Friday, October 17, 2008

Review: Good Night and Good Luck

IMDB (2005)

No one man can terrorize a whole nation unless we are all his accomplices. (1954)

We must not confuse dissent with disloyalty. We must remember always that accusation is not proof and that conviction depends upon evidence and due process of law. We will not walk in fear, one of another. We will not be driven by fear into an age of unreason, if we dig deep in our history and our doctrine, and remember that we are not descended from fearful men — not from men who feared to write, to speak, to associate and to defend causes that were, for the moment, unpopular. (1954 on See it Now)

Good Night and Good Luck was about Ed Murrow, a broadcast journalist with CBS in the 1940s and 1950s. His fame was based on his broadcasts from England during the London Blitz, which is where his catch phrases "This . . . is London" and "Good night, and Good luck" originated. This movie describes his conflict with Senator Eugene McCarthy during the Red Scare.

What we see is a newsroom as you would hope for it, in the early days of broadcast television. Producers getting stories, and trying to determine what is known and not known, and to pitch a story, as hard as the facts may warrant it, but no more.

And you see the pressure that was put on the journalists for doing this. Senator McCarthy used intimidation, secret evidence, guilt by association, and near blackmail to further his cause. And in it all, there was almost no proof.

Ed Murrow also pushes the point, that Senator McCarthy's primary tactic was to paint people as guilty by association. The mere association with people who were communists was enough to be a target of McCarthy.
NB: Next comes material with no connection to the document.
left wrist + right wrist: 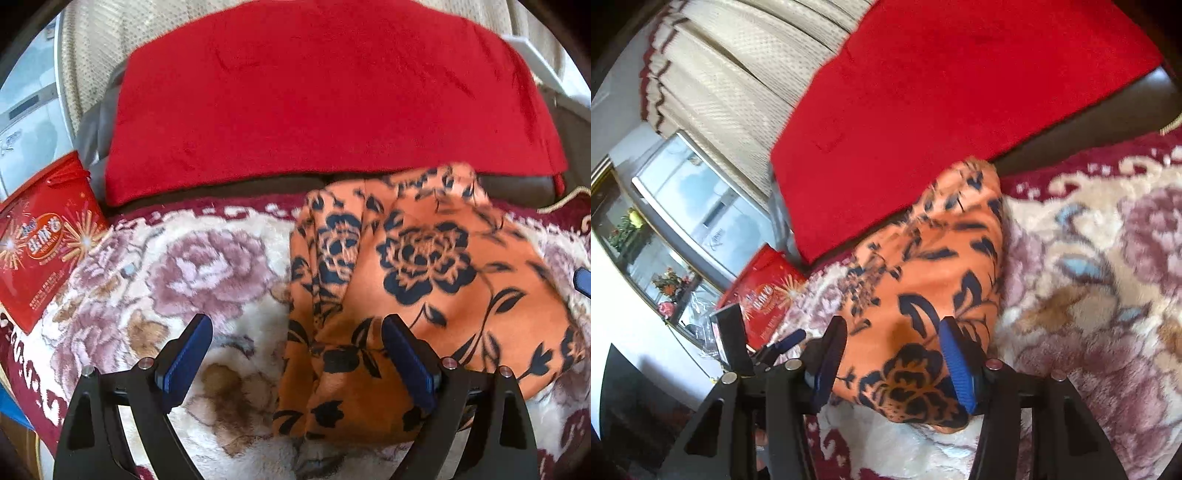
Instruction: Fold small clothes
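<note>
Setting: a plush cream blanket with mauve roses and a maroon border (207,266), spread over a seat or bed; behind it a flat red velour cushion (314,99) and a cream textured curtain (738,66). A red printed snack bag with firework motifs (44,240) lies at 9 o'clock in the left wrist view.

Item: one small orange fleece garment with a dark navy rose print (424,266). It lies on the blanket, bunched in lengthwise pleats, its far end touching the front edge of the cushion. It is not flat and shows no clean fold.

Left gripper (297,347): blue-padded fingers spread wide, gripping nothing; the right finger sits over the garment's near edge at 5 o'clock, the left over bare blanket.

Right gripper (894,345): fingers spread, straddling the garment's near end at 6 o'clock, not pinching it. Whether the pads touch the cloth cannot be told.

Step in hand, as judged: approach and positioning before a grasp; folding proper appears not yet begun.

Next move calls for: each claw closing on a near corner or hem, then drawing the cloth taut to smooth the pleats before any fold.
</note>
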### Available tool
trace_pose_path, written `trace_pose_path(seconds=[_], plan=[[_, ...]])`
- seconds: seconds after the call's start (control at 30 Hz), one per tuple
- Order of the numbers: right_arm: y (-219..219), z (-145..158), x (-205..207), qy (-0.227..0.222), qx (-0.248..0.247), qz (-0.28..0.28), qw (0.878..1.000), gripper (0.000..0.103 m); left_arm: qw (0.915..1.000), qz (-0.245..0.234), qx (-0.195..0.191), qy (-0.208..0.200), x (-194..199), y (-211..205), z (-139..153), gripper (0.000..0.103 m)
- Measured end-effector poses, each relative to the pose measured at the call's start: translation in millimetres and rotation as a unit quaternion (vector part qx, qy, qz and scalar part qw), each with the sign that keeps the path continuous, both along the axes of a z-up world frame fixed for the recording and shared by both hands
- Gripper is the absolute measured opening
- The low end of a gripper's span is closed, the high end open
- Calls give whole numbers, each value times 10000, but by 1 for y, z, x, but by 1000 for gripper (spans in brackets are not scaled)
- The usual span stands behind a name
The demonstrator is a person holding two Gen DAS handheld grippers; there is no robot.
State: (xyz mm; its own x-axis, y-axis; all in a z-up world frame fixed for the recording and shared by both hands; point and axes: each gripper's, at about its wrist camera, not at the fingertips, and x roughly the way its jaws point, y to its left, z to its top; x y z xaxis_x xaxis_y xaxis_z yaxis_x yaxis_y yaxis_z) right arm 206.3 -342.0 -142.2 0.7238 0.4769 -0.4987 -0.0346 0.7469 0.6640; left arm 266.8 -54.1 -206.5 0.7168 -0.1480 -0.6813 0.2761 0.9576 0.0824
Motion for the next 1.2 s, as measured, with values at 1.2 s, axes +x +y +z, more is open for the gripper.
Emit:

But unless you live a sheltered life, outside the streams of human suffering and existence, and outside the stream of history, you cannot avoid associating with people with unsavory pasts. Murrow responds to McCarthy's accusation that a socialist author dedicated a book to Murrow by stating that author belonged to a time and tradition that allowed people to be friends with people they disagreed with. And the book dedication that McCarthy gave as evidence of communist leanings acknowledged that Murrow disagreed with the author on principles. McCarthy's argument was pure innuendo, with no substance beneath the surface.

The movie does have a 'just the facts' aura to it. Events and decisions are made bluntly, purely business. There is rejoicing after the job is done, but the actual work is deliberate. The many subplots makes the whole thing almost inhuman. Except for the McCarthy emphasis on character assassination. As the CBS crew reports it, and is a target of it, you see the cost of character assassination in careers ruined, lives ruined, people driven to suicide. All of which steels the CBS crew in their determination to resist the pressure and present the news in an manner beyond reproach.

A very good movie. The antagonist use of character assassination by association is something that has been used many times throughout history, and Good Night and Good Luck does a good job of showing the cost, foreshadowing what kind of world would result if it left unchecked, and showing what resistance to that kind of world looks like.